INSTRUCTIONS FOR THE TASK: Give the data again word for word; drop the pictures.

EXERCISE DATA:

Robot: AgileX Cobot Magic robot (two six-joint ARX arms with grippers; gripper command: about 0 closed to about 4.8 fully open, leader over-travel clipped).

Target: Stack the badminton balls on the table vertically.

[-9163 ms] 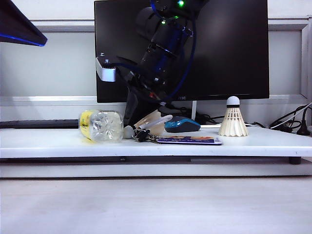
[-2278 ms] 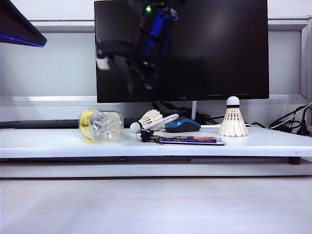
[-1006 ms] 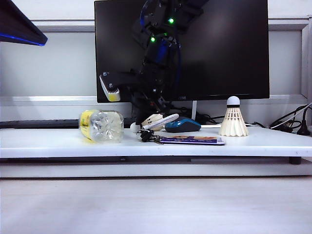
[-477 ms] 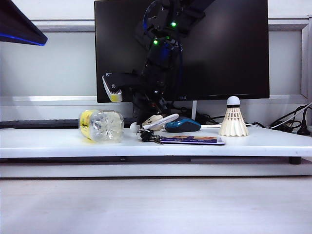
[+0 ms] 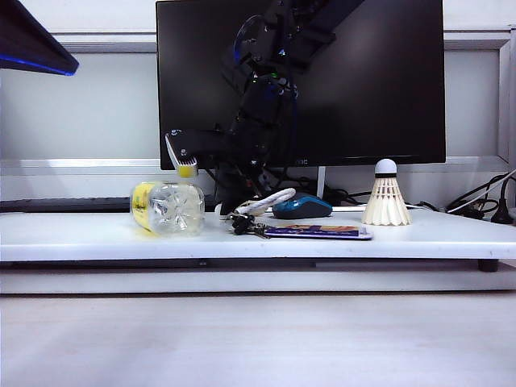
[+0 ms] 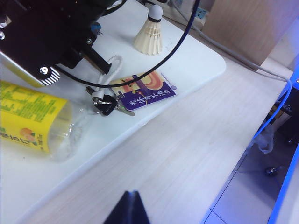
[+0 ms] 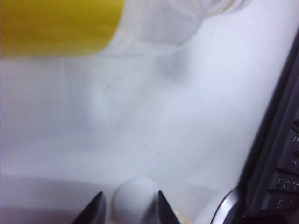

ANSWER TO THIS PROBLEM:
Robot: AgileX Cobot Magic robot (two six-joint ARX arms with grippers; gripper command: about 0 closed to about 4.8 fully open, leader over-travel clipped).

Target: Stack the badminton balls on the table vertically.

[-9163 ms] 
[-2278 ms] 
[-1006 ms] 
[-477 ms] 
[+0 ms] 
[+0 ms] 
[+0 ms] 

There is nothing else to add to the answer.